Our annotation pipeline automates:
- Audio segmentation into utterances
- Text normalization and phonetic transcription
- Forced alignment
- Audio postprocessing (sample rate conversion, volume normalization)
RU, EN, IT, ES, FR-FR, DE, PT, PT-BR, KK (additional languages via eSpeak-NG)
1) Prepare dataset structure
dataset_root:
- languages.yml
- language_code_1
- speakers.yml
- single-speaker-dataset
- file_1.wav
- file_1.txt
...
- file_n.wav
- file_n.txt
- multi-speaker-dataset
- speaker_1
- file_1.wav
- file_1.txt
...
- file_n.wav
- file_n.txt
...
- speaker_n
- file_1.wav
- file_1.txt
...
- file_n.wav
- file_n.txt
- language_code_n
- speakers.yml
- dataset_1
...
- dataset_n
We recommend using normalized transcriptions that exclude numbers and abbreviations. For supported languages, this package will automatically handle text normalization.
Transcription files are optional. If only audio files are provided, transcriptions will be generated automatically using the Whisper Large v2 ASR model.
For optimal processing, split large audio files into 20–30 minute segments.
The tool supports annotation of datasets with single or multiple speakers. To better understand the structure of source data directories and the formats of the languages.yml and speakers.yml configuration files, refer to the provided example.
2) Run annotation processing
The annotation process includes segmenting the audio file into single utterances, normalizing the text, generating a phonetic transcription, performing forced alignment of the transcription with the audio chunk, detecting silence, converting the audio sample rate, and equalizing the volume.

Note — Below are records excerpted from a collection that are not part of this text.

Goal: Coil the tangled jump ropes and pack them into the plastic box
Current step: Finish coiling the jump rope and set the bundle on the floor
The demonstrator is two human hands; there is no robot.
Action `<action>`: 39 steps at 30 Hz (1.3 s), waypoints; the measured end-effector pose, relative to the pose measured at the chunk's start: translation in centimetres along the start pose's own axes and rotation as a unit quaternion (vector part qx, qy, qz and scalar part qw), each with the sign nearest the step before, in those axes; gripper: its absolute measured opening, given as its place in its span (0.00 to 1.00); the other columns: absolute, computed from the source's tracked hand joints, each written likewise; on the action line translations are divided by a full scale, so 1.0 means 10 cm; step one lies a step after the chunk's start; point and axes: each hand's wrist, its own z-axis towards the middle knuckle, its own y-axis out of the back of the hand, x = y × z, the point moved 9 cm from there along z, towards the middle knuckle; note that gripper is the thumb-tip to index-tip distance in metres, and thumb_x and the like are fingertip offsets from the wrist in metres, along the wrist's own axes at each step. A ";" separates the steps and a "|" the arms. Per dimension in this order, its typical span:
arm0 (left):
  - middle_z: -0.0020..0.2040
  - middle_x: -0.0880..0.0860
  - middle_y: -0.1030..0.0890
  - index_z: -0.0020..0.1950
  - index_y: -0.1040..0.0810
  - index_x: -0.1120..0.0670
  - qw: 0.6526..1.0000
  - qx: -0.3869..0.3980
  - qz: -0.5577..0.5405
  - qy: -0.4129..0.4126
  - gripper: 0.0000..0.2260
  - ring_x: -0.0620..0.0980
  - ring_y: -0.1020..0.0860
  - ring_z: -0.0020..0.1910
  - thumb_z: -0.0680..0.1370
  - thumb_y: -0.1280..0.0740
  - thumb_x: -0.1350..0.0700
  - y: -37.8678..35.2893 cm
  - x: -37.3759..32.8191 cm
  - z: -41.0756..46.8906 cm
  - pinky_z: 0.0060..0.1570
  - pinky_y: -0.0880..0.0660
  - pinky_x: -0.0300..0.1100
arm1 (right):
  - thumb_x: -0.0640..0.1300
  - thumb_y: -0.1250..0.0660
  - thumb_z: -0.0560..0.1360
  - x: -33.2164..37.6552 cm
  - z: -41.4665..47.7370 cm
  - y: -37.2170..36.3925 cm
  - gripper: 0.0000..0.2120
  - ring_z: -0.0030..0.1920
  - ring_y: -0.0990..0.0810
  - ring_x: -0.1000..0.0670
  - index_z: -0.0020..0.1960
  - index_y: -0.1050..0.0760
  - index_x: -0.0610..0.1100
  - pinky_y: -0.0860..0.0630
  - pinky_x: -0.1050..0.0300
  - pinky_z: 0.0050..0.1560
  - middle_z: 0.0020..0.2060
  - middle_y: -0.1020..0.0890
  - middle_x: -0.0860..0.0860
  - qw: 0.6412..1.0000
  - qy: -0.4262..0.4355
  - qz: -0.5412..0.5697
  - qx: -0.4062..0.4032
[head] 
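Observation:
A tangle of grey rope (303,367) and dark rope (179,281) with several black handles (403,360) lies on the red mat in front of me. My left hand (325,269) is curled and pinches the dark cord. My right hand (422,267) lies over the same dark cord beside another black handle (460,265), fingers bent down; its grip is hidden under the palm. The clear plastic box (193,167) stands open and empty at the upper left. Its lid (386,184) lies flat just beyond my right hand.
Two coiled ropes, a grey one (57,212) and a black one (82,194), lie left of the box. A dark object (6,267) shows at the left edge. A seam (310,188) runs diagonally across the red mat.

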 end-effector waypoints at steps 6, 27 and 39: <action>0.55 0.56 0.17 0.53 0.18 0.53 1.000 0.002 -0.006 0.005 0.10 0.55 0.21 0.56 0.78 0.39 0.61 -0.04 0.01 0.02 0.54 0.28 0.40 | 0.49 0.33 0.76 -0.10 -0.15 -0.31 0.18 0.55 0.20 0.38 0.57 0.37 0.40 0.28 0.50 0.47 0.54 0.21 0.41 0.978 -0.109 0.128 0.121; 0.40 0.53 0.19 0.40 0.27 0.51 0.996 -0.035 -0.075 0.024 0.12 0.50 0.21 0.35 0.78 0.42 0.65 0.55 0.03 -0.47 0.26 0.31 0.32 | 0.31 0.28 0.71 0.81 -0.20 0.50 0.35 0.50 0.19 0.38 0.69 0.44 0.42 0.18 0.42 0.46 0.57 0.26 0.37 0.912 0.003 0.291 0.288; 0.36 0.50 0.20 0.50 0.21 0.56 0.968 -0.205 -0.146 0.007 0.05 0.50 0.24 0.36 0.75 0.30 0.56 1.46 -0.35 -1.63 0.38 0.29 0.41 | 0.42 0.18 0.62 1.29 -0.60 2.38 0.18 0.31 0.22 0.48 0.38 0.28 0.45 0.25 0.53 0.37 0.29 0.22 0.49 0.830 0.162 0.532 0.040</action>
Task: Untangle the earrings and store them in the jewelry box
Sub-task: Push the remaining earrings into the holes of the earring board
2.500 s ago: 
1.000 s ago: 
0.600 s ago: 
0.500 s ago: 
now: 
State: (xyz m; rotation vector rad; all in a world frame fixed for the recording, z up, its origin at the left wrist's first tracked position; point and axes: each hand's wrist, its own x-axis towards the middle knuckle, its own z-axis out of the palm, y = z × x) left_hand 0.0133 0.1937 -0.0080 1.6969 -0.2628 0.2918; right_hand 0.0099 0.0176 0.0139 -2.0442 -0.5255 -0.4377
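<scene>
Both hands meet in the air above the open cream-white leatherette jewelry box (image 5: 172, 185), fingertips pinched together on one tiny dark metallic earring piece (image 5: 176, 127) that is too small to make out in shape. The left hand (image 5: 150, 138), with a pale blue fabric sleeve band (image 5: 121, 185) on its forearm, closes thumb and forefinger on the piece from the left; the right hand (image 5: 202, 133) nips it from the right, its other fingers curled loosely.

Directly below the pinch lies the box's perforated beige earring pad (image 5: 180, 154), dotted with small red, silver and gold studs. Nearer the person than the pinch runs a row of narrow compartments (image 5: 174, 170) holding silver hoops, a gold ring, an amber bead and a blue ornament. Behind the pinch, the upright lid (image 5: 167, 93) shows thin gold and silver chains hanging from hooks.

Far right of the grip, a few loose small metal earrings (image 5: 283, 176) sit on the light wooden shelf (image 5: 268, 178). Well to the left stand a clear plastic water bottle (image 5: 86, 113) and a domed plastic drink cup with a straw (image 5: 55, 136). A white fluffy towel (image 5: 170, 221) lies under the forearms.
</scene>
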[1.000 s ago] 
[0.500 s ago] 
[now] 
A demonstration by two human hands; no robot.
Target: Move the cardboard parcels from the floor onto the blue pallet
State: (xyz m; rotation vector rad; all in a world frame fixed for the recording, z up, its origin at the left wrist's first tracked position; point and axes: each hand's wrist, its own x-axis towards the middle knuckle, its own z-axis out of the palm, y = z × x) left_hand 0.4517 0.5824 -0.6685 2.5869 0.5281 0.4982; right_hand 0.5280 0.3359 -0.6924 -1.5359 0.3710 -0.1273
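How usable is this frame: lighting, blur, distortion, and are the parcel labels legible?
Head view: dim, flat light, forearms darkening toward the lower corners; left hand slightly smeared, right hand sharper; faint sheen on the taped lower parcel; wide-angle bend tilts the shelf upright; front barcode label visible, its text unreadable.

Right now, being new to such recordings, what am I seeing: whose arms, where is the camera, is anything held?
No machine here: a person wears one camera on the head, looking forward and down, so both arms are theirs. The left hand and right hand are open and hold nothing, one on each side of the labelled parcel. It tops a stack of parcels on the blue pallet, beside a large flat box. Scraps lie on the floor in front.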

We provide pre-trained multilingual forced alignment models at the phoneme level. These models were trained on 1,500 hours of audio (from over 8,000 speakers across 9 languages), including datasets such as LJSpeech, VCTK, LibriTTS, Hi-Fi TTS, and others.
Run this script to get segmentations:
setup for single GPU, the minimum requirement is 64GB of RAM and 24GB of VRAM
python -m annotator.runner
-d source_dataset_path
-o segmentation_dataset_name_or_path
-ngpu 1 -nproc 16
--pretrained_models mfa_stage1_epoch=29-step=468750.pt mfa_stage2_epoch=59-step=937500.pt
[--batch_size <int>] # adjust batch size to match your device’s capabilities (bs=16 by default)
setup for multi GPU, the minimum requirement is 256GB of RAM and 24GB of VRAM per GPU
python -m annotator.runner
-d source_dataset_path
-o segmentation_dataset_name_or_path
-ngpu 4 -nproc 32 -ngw 8
--pretrained_models mfa_stage1_epoch=29-step=468750.pt mfa_stage2_epoch=59-step=937500.pt
[--batch_size <int>]
To improve the alignment of your data, use the flag --finetune_model
(or without a checkpoint for training from scratch):
python -m annotator.runner
-d source_dataset_path
-o segmentation_dataset_name_or_path
-ngpu 1 -nproc 16
[--finetune_model mfa_stage1_epoch=29-step=468750.pt]
[--batch_size <int>]
To process individual audio files, use this interface.
The *.TextGrid
files can be opened in Praat. Additional examples are available here.
Our alignment model are based on the Glow-TTS codebase. Unlike CTC-based alignment methods, the MAS-based approach (Monotonic Alignment Search) provides fine-grained token positioning. Additionally, we implemented a two-stage training scheme to detect silences of varying durations between words in speech signal and to insert SIL tokens into corresponding positions in the text transcription.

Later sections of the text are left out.